Bahçenin serinliğinde biralanan kitlenin yaş ortalamasının 30-40 arası olduğunu tişörtlere bakarak anlamak da mümkün.

Çoğunluk "Kill ’Em All", "Ride The Lightning", "Master of Puppets" gibi erken dönem sayılabilecek Metallica tişörtü giymiş.

"St. Anger" tişörtlü bir kişi gördüm sadece.

Tabii yetişkinlerden bahsediyorum.

İkinci Kuşak tamamen yeni ve grafik açıdan beni aşan tişörtlere yönelmiş.

İkinci Kuşak dediğim, annesinden-babasından Metallica’yı gen yoluyla almış yeni yetmeler.

Bizim kuşak "yavrulamaya" başlayalı epeyce oldu.

İstanbul’daki ilk Metallica konseri 1993’teydi. Henüz dünyada olmayanlar doğmuş, büyümüş, Metallica’yı 15 yıl sonra yakalayacak hale gelmiş ha?..

*

Köprüaltı tayfasından elemanlar, yani benim kuşak, şimdi 10-17 yaş arası çocuklarıyla takılıyor.

Rock camiasının aile toplantısı böyle bir şey oluyor işte.

Anne de, baba da, çocuk da siyahları çekmiş...

Annede de, babada da, çocukta da piercing, dövme vesaire bulunmakta...

Ailecek "headbang" (kafa sallama hadisesi) yapılıyor, şarkıların nakaratlarına eşlik ediliyor.

Zeki arada sırada bana tamamen 16-17 yaşımı hatırlatan (uzun saçlı, soluk benizli, umutsuz bakan ve sert müzik dinleyen) elemanları yoldan çevirip tanıştırıyor: "Şeyi hatırladın mı hani?.. Bu aslan işte onun oğlu... Bak bu da bizim Mesut’un kızı... Ata’yla (Zeki’nin Köprü’nün yandığı yıl doğan oğlu) beşik kertmesi yaptığımızı söylüyorum, bana inanmıyor..."

*

Ali Sami Yen’e erken gidenlerden "Usta burası çok kalabalık... James Hetfield de seni sorup duruyor mmmuuvvaaahah-ha!" şeklinde taciz telefonları geliyor.
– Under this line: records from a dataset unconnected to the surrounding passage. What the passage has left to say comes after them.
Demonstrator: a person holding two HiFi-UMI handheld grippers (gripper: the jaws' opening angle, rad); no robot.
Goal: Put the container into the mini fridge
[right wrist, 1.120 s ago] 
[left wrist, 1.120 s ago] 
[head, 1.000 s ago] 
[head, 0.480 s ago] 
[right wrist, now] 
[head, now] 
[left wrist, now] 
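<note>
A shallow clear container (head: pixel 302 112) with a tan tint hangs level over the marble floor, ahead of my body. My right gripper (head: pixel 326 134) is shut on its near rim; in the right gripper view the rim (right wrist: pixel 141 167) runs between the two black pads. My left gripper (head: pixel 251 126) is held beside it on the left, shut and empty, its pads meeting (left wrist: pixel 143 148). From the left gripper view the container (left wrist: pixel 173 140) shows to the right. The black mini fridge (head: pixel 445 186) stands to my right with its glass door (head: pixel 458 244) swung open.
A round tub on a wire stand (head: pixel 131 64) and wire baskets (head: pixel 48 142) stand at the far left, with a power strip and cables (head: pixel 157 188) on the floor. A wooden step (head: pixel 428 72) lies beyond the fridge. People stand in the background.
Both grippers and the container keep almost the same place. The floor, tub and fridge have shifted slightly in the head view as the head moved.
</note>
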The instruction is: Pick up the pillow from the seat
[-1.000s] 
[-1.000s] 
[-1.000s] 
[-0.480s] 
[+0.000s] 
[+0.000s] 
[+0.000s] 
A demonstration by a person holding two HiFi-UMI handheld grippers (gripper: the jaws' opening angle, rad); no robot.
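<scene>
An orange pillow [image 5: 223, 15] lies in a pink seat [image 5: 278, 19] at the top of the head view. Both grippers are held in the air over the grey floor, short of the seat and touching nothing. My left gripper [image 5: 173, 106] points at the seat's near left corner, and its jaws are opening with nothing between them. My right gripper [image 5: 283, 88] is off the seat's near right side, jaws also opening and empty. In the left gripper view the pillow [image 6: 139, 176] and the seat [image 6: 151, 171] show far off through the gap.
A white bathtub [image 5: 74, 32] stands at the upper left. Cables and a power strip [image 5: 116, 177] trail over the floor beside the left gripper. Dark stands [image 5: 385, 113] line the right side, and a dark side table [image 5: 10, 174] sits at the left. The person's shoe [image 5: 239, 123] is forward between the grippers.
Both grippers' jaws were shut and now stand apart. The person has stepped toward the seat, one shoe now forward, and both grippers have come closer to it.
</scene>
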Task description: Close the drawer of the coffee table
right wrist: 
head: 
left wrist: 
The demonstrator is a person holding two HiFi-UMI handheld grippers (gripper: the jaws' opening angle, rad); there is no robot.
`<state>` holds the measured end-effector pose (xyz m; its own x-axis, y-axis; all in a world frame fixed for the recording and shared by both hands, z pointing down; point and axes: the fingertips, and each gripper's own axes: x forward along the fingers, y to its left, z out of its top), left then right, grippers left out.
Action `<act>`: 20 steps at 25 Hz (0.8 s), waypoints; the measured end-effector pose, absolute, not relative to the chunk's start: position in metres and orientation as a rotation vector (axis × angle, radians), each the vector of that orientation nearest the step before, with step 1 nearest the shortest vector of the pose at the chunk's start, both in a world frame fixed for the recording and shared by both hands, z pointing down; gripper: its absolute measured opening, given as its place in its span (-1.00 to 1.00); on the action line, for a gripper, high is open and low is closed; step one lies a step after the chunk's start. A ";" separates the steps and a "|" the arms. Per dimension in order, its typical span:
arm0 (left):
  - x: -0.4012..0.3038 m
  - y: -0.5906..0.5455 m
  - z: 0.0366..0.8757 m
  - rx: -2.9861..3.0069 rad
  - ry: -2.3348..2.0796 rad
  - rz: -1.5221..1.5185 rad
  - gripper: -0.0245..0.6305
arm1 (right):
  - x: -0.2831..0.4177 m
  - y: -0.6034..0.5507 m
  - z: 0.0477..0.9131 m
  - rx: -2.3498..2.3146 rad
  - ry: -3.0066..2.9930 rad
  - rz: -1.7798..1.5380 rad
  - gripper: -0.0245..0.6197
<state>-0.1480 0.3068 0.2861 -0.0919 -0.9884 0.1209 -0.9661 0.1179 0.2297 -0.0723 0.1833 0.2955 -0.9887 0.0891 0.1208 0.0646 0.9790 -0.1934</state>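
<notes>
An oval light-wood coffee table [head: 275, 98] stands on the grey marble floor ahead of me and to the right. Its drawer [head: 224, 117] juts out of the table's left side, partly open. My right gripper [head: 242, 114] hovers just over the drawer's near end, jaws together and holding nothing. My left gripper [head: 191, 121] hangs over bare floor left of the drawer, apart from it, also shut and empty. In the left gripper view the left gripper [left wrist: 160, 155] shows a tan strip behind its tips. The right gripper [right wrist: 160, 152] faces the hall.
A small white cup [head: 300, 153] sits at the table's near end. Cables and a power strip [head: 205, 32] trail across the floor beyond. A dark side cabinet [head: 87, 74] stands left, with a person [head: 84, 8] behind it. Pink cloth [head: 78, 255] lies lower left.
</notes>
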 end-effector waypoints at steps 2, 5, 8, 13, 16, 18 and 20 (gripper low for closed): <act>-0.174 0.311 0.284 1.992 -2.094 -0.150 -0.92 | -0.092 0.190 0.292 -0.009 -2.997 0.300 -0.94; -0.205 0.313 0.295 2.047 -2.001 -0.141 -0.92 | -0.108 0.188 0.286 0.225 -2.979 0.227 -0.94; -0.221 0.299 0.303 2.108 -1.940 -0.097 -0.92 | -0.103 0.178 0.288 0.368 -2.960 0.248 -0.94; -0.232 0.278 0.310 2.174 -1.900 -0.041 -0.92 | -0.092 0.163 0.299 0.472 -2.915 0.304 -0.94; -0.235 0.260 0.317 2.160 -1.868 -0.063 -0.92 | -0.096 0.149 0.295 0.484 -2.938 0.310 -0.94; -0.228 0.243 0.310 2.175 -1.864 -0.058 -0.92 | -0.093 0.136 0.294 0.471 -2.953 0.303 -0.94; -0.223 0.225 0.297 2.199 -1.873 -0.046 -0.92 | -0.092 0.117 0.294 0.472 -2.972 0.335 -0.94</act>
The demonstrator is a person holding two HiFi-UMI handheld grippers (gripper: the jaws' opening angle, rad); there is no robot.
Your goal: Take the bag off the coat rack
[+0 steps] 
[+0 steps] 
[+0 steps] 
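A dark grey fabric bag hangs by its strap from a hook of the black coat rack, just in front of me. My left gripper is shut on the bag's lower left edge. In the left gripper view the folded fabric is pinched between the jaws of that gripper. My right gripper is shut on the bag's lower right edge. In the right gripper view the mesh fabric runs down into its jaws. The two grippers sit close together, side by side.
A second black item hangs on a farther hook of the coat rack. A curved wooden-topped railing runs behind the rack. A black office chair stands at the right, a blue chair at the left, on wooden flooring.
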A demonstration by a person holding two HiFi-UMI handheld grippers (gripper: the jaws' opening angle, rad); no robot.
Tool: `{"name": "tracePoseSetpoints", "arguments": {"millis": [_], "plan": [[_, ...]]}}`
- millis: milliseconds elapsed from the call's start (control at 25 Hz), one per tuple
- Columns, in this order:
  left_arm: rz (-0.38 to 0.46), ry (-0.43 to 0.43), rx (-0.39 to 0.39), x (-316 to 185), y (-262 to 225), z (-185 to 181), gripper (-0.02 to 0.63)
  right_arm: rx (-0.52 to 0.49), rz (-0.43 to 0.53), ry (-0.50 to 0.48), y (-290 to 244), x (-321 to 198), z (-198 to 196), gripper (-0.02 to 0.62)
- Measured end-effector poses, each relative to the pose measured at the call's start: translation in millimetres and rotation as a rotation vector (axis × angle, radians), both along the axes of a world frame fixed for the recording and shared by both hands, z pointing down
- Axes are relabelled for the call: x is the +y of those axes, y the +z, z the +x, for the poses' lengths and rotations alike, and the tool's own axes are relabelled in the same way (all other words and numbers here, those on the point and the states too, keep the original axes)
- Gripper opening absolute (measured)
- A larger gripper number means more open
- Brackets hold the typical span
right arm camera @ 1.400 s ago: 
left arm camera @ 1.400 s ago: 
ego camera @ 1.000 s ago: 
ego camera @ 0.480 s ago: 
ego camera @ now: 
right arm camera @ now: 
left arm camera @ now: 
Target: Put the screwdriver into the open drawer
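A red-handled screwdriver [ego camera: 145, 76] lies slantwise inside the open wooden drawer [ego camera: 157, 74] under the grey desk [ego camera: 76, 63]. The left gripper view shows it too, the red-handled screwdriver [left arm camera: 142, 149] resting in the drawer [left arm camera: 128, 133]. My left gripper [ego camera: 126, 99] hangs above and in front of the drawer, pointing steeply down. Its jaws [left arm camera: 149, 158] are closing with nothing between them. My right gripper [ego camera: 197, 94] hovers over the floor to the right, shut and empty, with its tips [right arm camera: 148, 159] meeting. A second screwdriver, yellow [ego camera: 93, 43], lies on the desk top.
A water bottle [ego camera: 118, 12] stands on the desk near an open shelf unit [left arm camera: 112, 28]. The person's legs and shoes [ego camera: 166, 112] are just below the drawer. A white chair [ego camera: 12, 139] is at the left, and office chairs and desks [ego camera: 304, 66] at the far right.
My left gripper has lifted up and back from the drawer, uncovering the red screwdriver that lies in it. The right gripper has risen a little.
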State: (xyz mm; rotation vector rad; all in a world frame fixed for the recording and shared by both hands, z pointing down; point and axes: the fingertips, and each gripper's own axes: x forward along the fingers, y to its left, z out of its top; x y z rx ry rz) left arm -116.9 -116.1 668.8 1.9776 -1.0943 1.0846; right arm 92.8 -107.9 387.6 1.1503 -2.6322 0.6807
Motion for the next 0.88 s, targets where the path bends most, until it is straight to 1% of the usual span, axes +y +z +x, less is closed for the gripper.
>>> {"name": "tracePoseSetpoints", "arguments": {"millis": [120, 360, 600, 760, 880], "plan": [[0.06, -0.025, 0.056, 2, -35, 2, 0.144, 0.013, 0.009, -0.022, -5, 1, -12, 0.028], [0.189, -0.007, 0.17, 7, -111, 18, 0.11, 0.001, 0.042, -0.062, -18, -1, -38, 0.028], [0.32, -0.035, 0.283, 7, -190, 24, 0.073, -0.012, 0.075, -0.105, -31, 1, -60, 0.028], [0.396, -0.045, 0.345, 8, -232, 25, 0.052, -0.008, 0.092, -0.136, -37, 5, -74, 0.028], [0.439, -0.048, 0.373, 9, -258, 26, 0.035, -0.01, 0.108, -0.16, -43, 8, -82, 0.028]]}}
Yeni yetmeler heyecanlı. Biranın etkisindeki anne-babalar kolayca "yolunuyor."

Ekstra harçlığı kapan "Orada görüşürüz, baaaay!" deyip yok oluyor.

*

Mangal ve yan ürünleriyle iyice semirmiş halde stada yöneldik.

Sanırsın Ali Sami Yen Beşiktaş’ın stadı olmuş.

Siyah tişörtlü muazzam bir kalabalık.

Alın bölgesine Rambo model bağlanan siyah kurdeleler satılıyor. Üstünde Metallica logosu var.

Hatıra niyetine bile alamayayım. Fakat alan çok.

Galatasaray maçlarında gitmediğim basın tribününde yerim.

Gazeteci ağırlıklı bir kitle olarak takılıyoruz.

Sanlı (Ergin) kızı Su’yla gelmiş.

Su, 1994’te doğmuştu. 1993 konserinde babası "Sed bat truuuuuuuğ!" diye bağırırken ortalarda yoktu.

*

Ali Sami Yen’i dolduran kitle müthiş. Metallica taraftarının Galatasaray taraftarından daha iyi Meksika Dalgası yapması gerçeğini hafif içim burularak teşhis ettim.

40 bin kişi olduğu söyleniyor.

Sayıyı bilemeyeceğim tam olarak fakat kollarını havaya kaldırıp metalci el hareketi yaptıklarında 100 bin kollu fantastik bir canlı gibi gözüküyordu.

*

Metallica sahneye çıktıktan sonrası ise ayrı bir hikaye.

15 yıllık süreçte dördüncü Metallica konserim oldu.

Son olarak 2005’te Roskilde Festival’de dinlediğimde berbat vaziyetteydi James Ağbi.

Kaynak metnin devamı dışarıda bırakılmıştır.